Where is this coming from?
Yesterday GitHub was down for a DB upgrade, an outage that overall lasted for 23 minutes. This may not sound a problematic downtime at all, but when you think that nowadays GitHub is used not only for Software development worldwide as a Git server but as also as a source and binary packaging repository and distribution centre, a Markdown pages server and possibly much more … and you multiply by the number of users / repos hosted, then 23 minutes may translate in a significant disruption and, for some mission-critical business use-cases, even financial loss.
We never needed planned outages for DB upgrades on Gerrit Code Review used for a lot of other OpenSource projects (ranging from Android to Chromium): how the Gerrit team is managing to outperform GitHub? I asked Shawn Pearce to spend some time to describe how his team at Google managed to implement its roll-out strategy in the delivery pipeline going through tons of major DB upgrades with zero downtime worldwide.
He kindly responded on the Gerrit Code Review mailing list with this post, and we are very thankful for having shared his experience with us, hoping that GitHub guys will read this post and may learn from it for future GitHub DB upgrades.
I am reporting here Shawn’s post AS-IS, in order to maximise the audience and enable more people to access its content.
How googlesource.com manages database upgrades with no downtime (by Shawn Pearce)
In light of the recent GitHub database outage, Luca Milanesio asked me to describe how googlesource.com has managed nearly 3 years of database upgrades with zero downtime. So… here is an attempt. 🙂
tl;dr: protobuf, Bigtable, and multi-master.
Bigtable … not SQL
Years ago we settled on using Google Bigtable as the backing database for googlesource.com instead of MySQL or PostgreSQL. This decision actually came about because of virtual hosting (see below), not because Google is any better at running Bigtable than MySQL or PostgreSQL (we run those well too).
Briefly, Bigtable is a NoSQL database that organizes data into tables of column families; read the Bigtable paper for an overview.
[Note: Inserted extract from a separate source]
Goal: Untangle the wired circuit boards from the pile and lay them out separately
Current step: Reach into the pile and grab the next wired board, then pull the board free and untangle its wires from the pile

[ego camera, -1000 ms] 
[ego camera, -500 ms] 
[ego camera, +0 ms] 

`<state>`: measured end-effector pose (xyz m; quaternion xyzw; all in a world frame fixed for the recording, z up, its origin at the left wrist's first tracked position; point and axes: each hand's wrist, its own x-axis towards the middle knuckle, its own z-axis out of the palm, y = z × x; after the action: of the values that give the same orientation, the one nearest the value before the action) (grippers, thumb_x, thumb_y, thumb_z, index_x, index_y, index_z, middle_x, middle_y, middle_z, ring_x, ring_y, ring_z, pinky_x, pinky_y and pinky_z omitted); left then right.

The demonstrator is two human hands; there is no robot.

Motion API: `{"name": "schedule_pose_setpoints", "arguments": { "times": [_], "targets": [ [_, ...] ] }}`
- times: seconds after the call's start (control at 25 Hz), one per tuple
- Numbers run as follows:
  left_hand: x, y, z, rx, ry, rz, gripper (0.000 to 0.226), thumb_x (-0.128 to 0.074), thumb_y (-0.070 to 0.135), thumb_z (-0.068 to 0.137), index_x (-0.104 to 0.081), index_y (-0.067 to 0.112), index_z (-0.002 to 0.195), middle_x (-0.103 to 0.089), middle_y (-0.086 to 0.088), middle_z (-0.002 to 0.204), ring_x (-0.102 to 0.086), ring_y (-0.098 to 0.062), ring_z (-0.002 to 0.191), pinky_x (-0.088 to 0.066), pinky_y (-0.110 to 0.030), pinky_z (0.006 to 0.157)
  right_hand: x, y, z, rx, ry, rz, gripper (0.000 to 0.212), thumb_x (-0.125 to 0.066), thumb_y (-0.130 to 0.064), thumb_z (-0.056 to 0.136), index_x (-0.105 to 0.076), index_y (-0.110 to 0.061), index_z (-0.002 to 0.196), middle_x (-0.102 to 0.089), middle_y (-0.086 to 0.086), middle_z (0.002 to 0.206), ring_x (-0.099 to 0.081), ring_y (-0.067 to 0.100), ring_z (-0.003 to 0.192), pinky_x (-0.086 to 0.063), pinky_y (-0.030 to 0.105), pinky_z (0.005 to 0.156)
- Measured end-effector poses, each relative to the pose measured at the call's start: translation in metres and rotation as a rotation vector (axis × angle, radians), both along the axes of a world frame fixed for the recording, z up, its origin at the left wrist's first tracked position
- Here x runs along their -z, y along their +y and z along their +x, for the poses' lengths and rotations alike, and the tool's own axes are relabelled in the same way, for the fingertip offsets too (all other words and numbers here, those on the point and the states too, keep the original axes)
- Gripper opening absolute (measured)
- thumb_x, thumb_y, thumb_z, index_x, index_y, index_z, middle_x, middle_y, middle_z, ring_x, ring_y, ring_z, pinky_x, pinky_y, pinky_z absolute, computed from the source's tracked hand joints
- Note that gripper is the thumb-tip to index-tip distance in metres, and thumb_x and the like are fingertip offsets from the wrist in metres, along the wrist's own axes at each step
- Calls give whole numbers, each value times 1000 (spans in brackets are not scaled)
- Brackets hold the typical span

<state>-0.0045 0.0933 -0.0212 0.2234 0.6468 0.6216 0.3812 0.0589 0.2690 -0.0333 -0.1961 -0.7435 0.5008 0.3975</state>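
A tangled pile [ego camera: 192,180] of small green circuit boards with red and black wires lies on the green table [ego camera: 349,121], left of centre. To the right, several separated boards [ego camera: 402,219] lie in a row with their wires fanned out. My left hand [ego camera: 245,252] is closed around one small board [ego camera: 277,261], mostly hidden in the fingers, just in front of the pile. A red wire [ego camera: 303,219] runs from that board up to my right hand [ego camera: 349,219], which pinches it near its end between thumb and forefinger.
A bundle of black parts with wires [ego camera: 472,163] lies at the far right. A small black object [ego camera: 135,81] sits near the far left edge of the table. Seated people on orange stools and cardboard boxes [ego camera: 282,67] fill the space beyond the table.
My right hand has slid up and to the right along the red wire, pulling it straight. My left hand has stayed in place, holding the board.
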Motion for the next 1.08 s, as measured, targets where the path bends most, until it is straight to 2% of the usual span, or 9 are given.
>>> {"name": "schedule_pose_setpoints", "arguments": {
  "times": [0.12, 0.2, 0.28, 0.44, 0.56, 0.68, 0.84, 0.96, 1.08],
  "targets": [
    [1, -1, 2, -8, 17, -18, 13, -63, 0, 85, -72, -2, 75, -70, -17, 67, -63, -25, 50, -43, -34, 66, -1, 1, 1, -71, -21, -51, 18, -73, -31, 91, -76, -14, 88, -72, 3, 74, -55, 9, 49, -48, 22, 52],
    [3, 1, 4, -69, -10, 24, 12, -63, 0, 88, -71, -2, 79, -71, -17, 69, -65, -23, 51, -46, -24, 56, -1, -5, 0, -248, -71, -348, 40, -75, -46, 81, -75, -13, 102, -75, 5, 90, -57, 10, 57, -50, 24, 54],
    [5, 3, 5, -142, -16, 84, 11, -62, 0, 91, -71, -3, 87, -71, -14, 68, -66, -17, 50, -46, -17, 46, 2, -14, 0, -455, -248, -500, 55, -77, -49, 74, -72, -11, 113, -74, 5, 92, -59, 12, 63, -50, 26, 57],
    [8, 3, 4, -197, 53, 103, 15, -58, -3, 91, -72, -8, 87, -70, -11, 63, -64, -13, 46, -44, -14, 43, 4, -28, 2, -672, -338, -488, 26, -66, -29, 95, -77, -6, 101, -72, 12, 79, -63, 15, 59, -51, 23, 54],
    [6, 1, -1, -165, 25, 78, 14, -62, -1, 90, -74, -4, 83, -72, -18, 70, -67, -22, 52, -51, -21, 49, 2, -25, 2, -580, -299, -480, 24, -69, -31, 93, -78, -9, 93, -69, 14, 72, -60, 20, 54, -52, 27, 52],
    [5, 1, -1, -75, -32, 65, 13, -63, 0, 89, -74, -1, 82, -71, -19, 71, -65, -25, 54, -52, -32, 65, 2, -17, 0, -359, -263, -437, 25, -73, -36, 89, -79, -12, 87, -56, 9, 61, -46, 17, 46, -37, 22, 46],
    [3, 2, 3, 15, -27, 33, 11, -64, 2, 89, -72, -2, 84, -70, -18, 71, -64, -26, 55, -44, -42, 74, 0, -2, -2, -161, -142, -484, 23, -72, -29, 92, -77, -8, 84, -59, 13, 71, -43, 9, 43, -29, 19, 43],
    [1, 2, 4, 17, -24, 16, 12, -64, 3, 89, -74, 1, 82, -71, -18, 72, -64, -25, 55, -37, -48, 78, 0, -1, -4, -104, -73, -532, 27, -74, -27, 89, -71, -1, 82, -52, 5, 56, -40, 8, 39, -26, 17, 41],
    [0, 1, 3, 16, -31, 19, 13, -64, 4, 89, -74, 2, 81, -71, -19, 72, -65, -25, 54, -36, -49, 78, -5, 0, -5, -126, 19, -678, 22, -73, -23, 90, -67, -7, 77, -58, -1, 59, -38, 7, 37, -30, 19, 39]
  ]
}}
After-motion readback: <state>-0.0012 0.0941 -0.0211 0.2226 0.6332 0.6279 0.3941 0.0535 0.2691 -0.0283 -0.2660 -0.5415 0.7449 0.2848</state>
Rows can contain irregular shapes of columns, and two rows in the same table do not need to have the same layout (columns).
To support Gerrit Code Review I hand-wrote a complete implementation of the ReviewDB interface and all of its sub interfaces to transport data between the application and Bigtable.
Data is stored in ~3 Bigtables:
Accounts: Accounts, AccountDiffPreferences, AccountExternalIds, …
Changes: Changes, PatchSets, PatchLineComments, …
SiteData: AccountGroups, AccountGroupByIds, …
We mash data for multiple ReviewDb tables into the same Bigtable by assigning the tables to different column families. Data for an Accounts row goes into the “Accounts.data” column family, while data for an AccountDiffPreferences row goes into the “AccountDiffPreferences.data” column family. E.g.:
row: 100151 # account_id Accounts.data: ... data for account object ... AccountsDiffPreferences.data: ... data for diff pref object ...
Our guiding principal for what goes where is based (mostly) on the primary key declaration. If Account.Id was first in the primary key, the row(s) go into the Accounts Bigtable. If Change.Id was first in the primary key, the row(s) go into the Changes Bigtable. This means the StarredChanges data is stored in the Accounts Bigtable, and PatchLineComments is in the Changes Bigtable.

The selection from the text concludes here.